▶ **Activity**
Search the material and gather each line with "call" in it.

[Provided material]

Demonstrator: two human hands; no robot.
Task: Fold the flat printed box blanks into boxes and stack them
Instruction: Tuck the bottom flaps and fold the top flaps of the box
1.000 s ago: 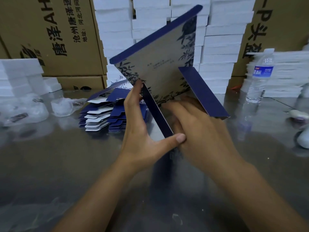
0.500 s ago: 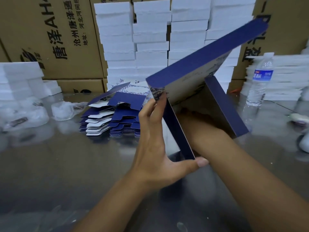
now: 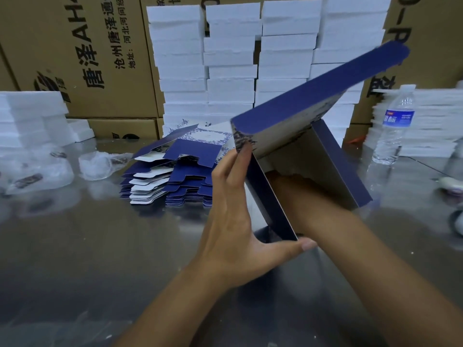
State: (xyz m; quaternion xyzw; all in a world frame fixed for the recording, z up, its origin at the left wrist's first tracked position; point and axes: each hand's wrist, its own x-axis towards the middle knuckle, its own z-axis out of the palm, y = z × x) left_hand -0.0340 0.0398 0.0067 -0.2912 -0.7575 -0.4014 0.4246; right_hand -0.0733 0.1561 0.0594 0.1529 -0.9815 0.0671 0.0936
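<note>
A half-folded box point(image 3: 313, 96), navy outside and grey card inside, is tilted above the steel table point(image 3: 75, 246). My left hand point(image 3: 233, 221) presses straight fingers against the box's left side panel, with the thumb stretched under the panel's lower corner. My right forearm point(image 3: 325, 221) reaches up into the box's open underside, and the hand itself is hidden inside. A navy flap hangs down on the box's right side. Behind my left hand lies a pile of flat blue-and-white box blanks point(image 3: 175, 181).
Stacks of white foam blocks point(image 3: 230, 58) and brown cartons point(image 3: 87, 58) line the back. More foam point(image 3: 30, 116) and crumpled plastic wrap point(image 3: 100, 164) lie at the left. A water bottle point(image 3: 393, 123) stands at the right before a white stack point(image 3: 431, 121).
The box has tipped over to the right and its top panel now faces up. My right hand has slid from the outside into the box. My left hand followed the side panel upward.
</note>
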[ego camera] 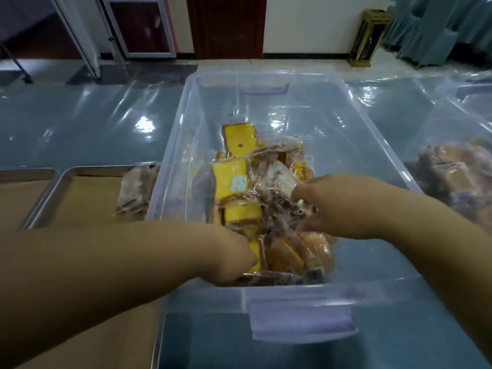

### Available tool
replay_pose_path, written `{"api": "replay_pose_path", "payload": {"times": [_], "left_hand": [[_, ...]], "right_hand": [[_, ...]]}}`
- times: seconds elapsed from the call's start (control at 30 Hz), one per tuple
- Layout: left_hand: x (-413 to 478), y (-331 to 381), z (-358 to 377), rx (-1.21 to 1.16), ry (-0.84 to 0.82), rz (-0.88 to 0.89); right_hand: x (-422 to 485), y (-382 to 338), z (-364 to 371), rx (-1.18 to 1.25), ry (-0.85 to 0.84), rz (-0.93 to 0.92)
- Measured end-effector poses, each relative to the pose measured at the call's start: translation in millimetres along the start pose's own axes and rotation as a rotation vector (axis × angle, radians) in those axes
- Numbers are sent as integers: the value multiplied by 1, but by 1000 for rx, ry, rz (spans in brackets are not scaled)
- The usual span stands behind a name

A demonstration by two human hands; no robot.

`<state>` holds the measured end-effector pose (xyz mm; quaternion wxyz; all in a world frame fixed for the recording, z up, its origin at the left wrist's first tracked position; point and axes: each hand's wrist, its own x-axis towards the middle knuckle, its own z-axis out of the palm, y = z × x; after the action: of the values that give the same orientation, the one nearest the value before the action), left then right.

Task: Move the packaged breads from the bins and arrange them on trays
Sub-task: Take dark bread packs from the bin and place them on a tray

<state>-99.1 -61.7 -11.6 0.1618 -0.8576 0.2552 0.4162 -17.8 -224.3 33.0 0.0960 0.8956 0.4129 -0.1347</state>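
I have both hands down in the clear bin (287,291) in the middle of the frame, where the packaged breads (231,179) lie heaped toward its near end. My right hand (327,206), centre right, has thumb and fingers curled onto the wrapper of a pale packet (282,182) on top of the heap. The blur is heavy, so I read that as a pinch rather than a firm hold. My left hand (234,251), lower centre, is buried fingers-first in the pile by the near wall, and I cannot tell whether it grips anything. The tray (48,193) sits at centre left, with a few packets (135,190) on its right end against the bin. The risk I see is slick film slipping from a thin pinch on the lift, or a neighbouring packet snagging and dropping short of the tray.
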Motion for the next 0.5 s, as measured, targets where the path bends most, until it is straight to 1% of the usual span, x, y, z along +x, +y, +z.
{"api": "replay_pose_path", "payload": {"times": [0.13, 0.2, 0.27, 0.33, 0.4, 0.5], "left_hand": [[6, -3, -5, 24, 10, 11], [5, -8, -11, -2, 28, -29], [1, -18, -18, -77, 69, -78], [-4, -32, -26, -216, 140, -112], [-8, -46, -35, -350, 255, -133], [-5, -66, -47, -435, 435, -144]], "right_hand": [[9, 2, 8, -23, -61, -43], [13, 6, 8, -59, -81, -40], [21, 11, 5, -108, -99, -17], [31, 19, 3, -142, -116, 12], [45, 28, 0, -152, -122, 40], [70, 42, 0, -117, -114, 81]]}}
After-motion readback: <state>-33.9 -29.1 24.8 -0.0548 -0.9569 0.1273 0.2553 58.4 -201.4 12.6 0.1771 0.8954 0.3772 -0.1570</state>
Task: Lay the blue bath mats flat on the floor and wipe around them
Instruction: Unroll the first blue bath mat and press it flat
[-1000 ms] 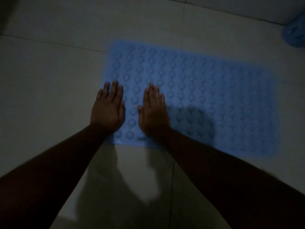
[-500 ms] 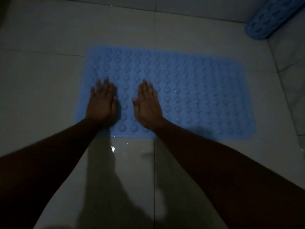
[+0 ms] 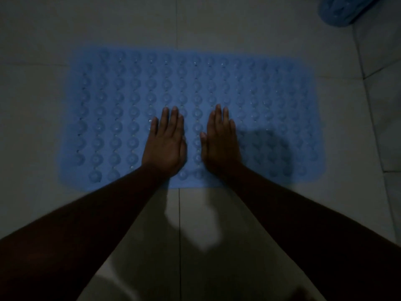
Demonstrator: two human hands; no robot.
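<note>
A blue bath mat [image 3: 271,88] covered in rows of round suction bumps lies flat on the pale tiled floor, its long side running left to right. My left hand [image 3: 166,144] and my right hand [image 3: 221,142] rest palm down on the mat near the middle of its front edge, side by side, fingers straight and pointing away from me. Neither hand holds anything. A second blue mat [image 3: 345,9], rolled up, lies at the top right corner, partly cut off by the frame.
The room is dim. Pale floor tiles [image 3: 43,127] with grout lines surround the mat on all sides. A tiled step or wall base [image 3: 382,105] runs along the right edge. My shadow falls on the floor in front of the mat.
Both hands have slid rightward along the mat, from its left end to near the middle of its front edge. The view shifted, so the mat sits more centred.
</note>
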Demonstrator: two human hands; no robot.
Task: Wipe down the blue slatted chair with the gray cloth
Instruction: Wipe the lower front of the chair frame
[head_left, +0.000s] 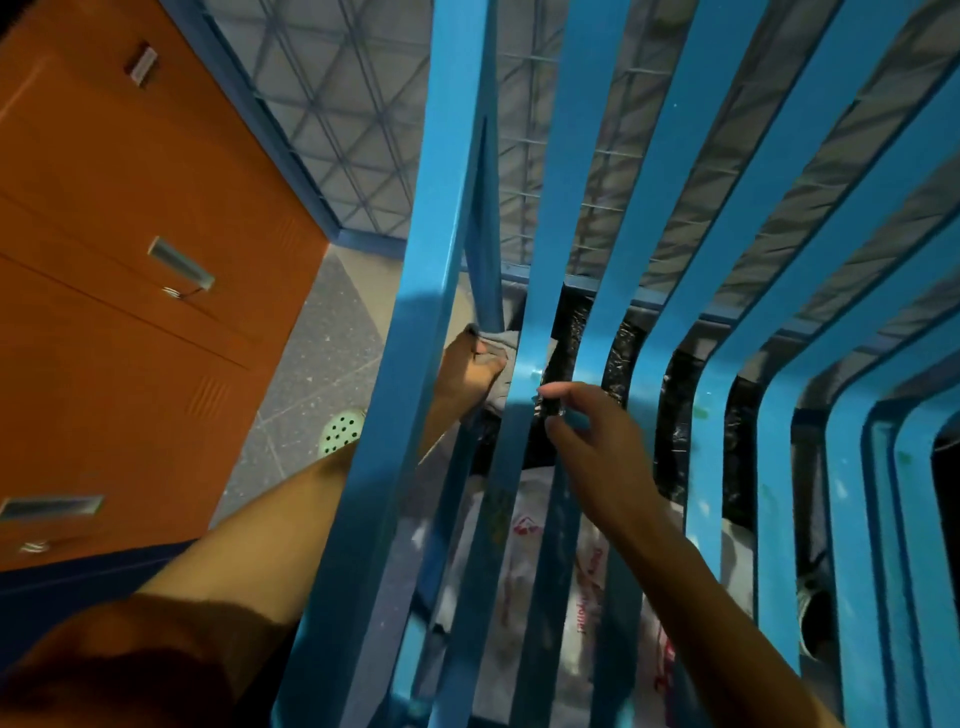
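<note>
The blue slatted chair fills the right and middle of the view, its curved slats running from the top down to the bottom edge. My left hand reaches behind the leftmost slat and holds the gray cloth against a blue inner bar there. The cloth is mostly hidden by the slats. My right hand is in front of the slats, its thumb and fingers curled around a slat at mid-height.
Orange lockers with metal handles stand at the left. A blue-framed wire-mesh bed base rises behind the chair. A white printed plastic bag and black plastic lie under the slats. A green perforated shoe rests on the gray speckled floor.
</note>
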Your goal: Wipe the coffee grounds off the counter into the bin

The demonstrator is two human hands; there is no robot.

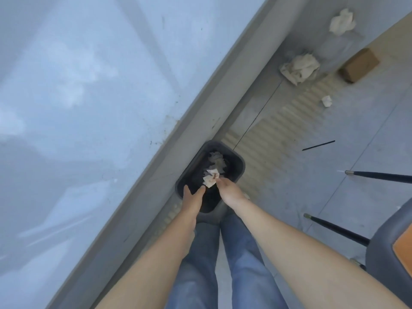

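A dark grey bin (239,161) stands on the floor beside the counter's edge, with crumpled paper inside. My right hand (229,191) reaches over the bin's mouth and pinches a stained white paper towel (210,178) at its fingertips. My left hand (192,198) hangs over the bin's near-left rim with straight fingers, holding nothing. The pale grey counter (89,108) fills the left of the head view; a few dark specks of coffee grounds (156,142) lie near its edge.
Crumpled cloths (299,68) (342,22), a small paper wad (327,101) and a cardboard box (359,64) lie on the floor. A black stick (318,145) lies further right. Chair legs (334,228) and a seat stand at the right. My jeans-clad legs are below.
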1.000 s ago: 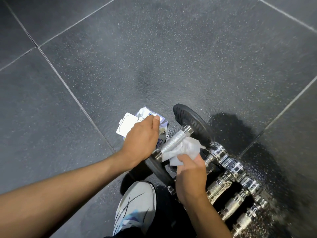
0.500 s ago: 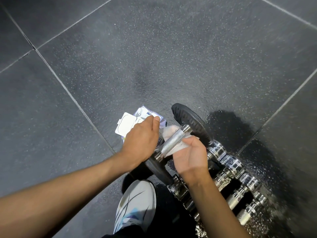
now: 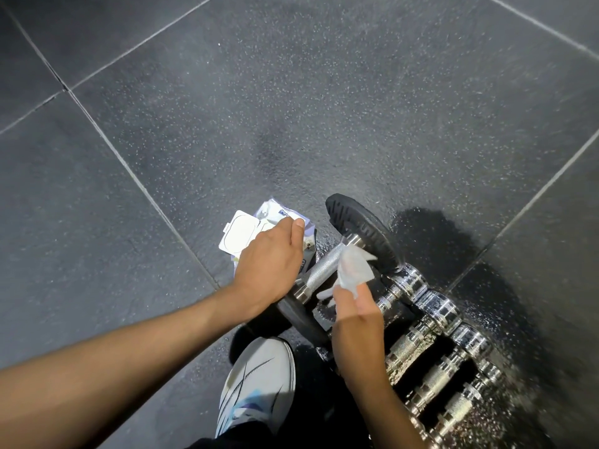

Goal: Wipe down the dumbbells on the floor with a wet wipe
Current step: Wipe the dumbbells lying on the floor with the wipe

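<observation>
A dumbbell with black plates (image 3: 363, 226) and a knurled chrome handle (image 3: 321, 268) lies on the floor in front of me. My right hand (image 3: 356, 322) pinches a white wet wipe (image 3: 353, 268) against the right side of the handle. My left hand (image 3: 270, 262) rests curled over the near black plate and the handle's near end; what its fingers grip is hidden. Several chrome dumbbells (image 3: 437, 351) lie in a row to the right, close against the black one.
An open pack of wet wipes (image 3: 246, 233) with a white flip lid lies on the dark rubber floor (image 3: 291, 108) just left of the dumbbell, partly under my left hand. My white shoe (image 3: 256, 384) stands directly below the hands. The floor around the chrome dumbbells looks wet.
My right hand has slid the wipe along the handle, from wrapped under the bar to bunched up on its right side near the far plate. The left hand has stayed put.
</observation>
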Demonstrator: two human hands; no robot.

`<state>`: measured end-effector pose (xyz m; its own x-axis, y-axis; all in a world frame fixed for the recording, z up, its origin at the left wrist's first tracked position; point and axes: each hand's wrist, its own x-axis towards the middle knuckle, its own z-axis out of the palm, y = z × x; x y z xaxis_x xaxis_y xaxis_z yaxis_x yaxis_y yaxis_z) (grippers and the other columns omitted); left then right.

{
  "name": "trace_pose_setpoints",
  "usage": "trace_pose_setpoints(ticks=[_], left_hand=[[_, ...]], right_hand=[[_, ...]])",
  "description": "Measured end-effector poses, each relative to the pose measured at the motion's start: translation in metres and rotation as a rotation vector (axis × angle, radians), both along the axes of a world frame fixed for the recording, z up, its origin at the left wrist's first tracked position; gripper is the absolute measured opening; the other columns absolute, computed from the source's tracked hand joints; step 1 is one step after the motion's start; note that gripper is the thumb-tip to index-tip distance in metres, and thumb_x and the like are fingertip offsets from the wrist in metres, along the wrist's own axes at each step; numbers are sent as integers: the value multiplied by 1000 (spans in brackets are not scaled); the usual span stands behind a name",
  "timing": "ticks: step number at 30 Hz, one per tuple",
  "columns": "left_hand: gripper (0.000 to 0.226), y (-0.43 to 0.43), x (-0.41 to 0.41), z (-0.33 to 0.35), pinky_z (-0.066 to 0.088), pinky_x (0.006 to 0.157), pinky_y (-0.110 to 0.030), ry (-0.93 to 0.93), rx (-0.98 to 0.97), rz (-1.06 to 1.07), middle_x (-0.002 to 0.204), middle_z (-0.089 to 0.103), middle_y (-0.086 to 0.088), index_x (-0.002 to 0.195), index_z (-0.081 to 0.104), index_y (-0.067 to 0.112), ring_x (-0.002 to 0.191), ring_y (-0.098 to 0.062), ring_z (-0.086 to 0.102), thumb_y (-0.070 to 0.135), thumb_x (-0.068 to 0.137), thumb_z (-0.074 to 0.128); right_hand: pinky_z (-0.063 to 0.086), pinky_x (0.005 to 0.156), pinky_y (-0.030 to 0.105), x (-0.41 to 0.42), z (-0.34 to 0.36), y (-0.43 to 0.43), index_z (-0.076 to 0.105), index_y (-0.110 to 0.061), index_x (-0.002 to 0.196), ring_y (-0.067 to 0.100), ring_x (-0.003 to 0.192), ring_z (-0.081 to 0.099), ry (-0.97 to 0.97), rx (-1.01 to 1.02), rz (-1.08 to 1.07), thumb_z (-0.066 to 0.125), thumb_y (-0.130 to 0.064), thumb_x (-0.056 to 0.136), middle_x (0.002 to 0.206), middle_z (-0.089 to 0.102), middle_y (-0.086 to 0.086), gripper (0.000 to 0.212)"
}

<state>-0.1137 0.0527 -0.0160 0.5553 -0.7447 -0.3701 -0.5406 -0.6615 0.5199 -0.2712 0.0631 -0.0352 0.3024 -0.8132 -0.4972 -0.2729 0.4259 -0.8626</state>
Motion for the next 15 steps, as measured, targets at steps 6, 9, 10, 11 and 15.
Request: trace_pose_setpoints(ticks=[6,9,10,11,15], left_hand=[[40,0,1,1,47,82,-47,0,1,7,88,65,-11,77,37,27,85,-34,53,47,110,26],[40,0,1,1,48,84,-49,2,0,0,90,66,-12,79,39,26,89,-38,57,48,109,26],[39,-1,2,0,48,85,-49,-1,-3,1,93,68,-14,81,40,26,91,-39,58,48,109,25],[38,-1,2,-1,48,86,-49,-2,-3,3,94,68,-14,83,41,25,93,-39,59,48,109,25],[40,-1,3,-3,47,82,-45,16,5,9,87,62,-7,78,38,28,91,-37,58,48,110,25]], right_hand=[[16,125,37,-16,-39,-31,46,-7,149,18,154,19,414,-850,605,24,2,86,161,34,10,67],[31,119,45,-20,-44,-25,49,-8,146,24,152,24,428,-891,856,32,9,69,156,43,10,81],[33,118,44,-19,-43,-21,50,-11,146,21,153,22,423,-897,951,34,12,61,155,44,6,89],[34,118,42,-19,-42,-19,50,-14,145,19,153,22,420,-903,1022,35,14,57,156,44,2,94],[35,116,43,-14,-35,-43,45,-20,150,17,153,20,563,-938,912,58,14,74,158,41,-2,84]])
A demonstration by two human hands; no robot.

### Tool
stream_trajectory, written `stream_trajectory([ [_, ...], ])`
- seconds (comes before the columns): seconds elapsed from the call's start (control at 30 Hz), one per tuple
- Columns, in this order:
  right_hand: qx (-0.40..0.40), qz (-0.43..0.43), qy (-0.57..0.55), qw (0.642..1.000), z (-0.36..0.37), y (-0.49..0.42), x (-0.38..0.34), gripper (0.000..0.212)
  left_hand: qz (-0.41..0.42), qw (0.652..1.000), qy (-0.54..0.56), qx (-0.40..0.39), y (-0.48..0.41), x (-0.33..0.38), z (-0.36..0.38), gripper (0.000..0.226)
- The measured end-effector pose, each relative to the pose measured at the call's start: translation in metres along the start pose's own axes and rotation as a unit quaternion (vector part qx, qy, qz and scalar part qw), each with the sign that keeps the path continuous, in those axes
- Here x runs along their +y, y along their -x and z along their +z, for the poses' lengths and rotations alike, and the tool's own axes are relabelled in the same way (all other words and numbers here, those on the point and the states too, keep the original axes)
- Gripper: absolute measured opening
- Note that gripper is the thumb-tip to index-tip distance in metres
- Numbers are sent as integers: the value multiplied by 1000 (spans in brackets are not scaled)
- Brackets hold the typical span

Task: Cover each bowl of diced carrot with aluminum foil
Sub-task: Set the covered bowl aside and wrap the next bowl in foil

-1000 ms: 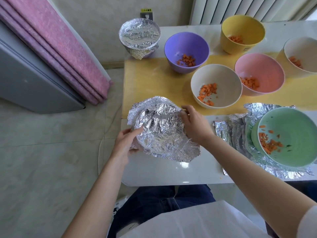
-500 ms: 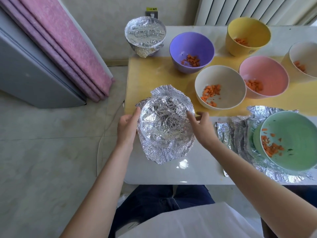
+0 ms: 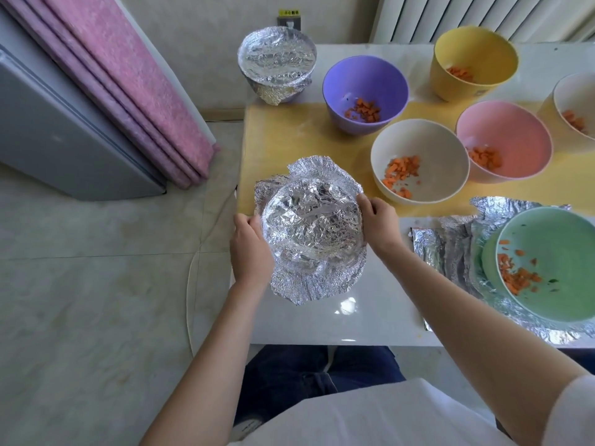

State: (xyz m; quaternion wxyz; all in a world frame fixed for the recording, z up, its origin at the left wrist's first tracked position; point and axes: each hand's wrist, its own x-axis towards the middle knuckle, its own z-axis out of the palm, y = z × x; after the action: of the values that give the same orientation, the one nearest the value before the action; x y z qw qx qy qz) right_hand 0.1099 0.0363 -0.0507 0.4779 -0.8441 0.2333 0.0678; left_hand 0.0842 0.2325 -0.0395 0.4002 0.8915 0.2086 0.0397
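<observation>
The left hand (image 3: 249,249) and right hand (image 3: 380,223) curl their fingers round the foil-covered bowl (image 3: 312,226) near the left edge of the bench (image 3: 370,317), an open cream bowl (image 3: 418,162) just behind, a green bowl (image 3: 547,262) farther right.

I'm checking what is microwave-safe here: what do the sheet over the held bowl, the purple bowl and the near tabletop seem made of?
The foil sheet looks like thin aluminium: silvery, finely crinkled, glinting. The purple bowl looks like matte plastic or similar: even colour, soft sheen; ceramic is possible. The tabletop is white and glossy, with sharp light reflections, perhaps glass or lacquer.
</observation>
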Motion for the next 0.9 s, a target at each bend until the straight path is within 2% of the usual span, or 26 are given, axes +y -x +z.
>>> stream_trajectory([
  [0.1, -25, 17, -42, 999, -1, 1, -3, 45, -15, 996, 79, -44, -5, -4, 2, 19],
  [0.27, -53, 61, -124, 989, 0, -3, 1, 40, -96, 976, 153, -121, -14, -15, 5, 24],
  [0.37, -33, 61, -100, 993, 2, -2, 2, 37, -110, 974, 154, -121, -15, -14, 3, 19],
  [0.4, -5, 46, -71, 996, 2, 0, 2, 32, -96, 984, 127, -84, -14, -13, 2, 14],
  [0.47, 83, -12, -12, 996, 1, 6, 2, 19, -39, 996, 71, 36, -12, -10, -3, 8],
  [0.53, 146, -151, 57, 976, 0, 13, -1, 21, 78, 990, 27, 117, -9, 0, -5, 9],
  [0.57, 140, -235, 90, 958, 2, 16, -4, 25, 147, 982, 3, 120, -6, 6, -4, 12],
  [0.63, 75, -384, 148, 908, 10, 18, -10, 34, 275, 958, -52, 66, -2, 15, 4, 23],
  [0.7, 4, -464, 224, 857, 19, 15, -14, 42, 356, 924, -142, -15, -2, 14, 17, 36],
  [0.73, -27, -471, 267, 841, 22, 12, -14, 46, 368, 907, -199, -46, -3, 10, 23, 44],
  [0.8, -60, -440, 334, 832, 23, 5, -10, 54, 346, 886, -298, -79, -7, 3, 27, 53],
  [0.9, -70, -389, 338, 854, 18, -4, -1, 62, 292, 886, -344, -106, -13, 1, 26, 60],
])
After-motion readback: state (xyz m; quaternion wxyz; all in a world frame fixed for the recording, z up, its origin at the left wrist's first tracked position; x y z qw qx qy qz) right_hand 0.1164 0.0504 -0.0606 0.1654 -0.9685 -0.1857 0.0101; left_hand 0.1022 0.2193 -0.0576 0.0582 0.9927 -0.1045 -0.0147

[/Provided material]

▶ **Exercise result**
- times: seconds elapsed from the call's start (control at 30 Hz), one per tuple
- Measured end-effector poses, each relative to the pose measured at the call's start: translation in millimetres along the start pose's own axes and rotation as a rotation vector (axis × angle, radians) in those axes
- seconds (comes before the columns): seconds elapsed from the call's start (control at 30 Hz), one per tuple
- The measured end-effector pose, each relative to the pose measured at the call's start: translation in metres along the start pose's own axes and rotation as a unit quaternion (vector part qx, qy, qz and scalar part qw), each with the sign that keeps the path continuous, in those axes

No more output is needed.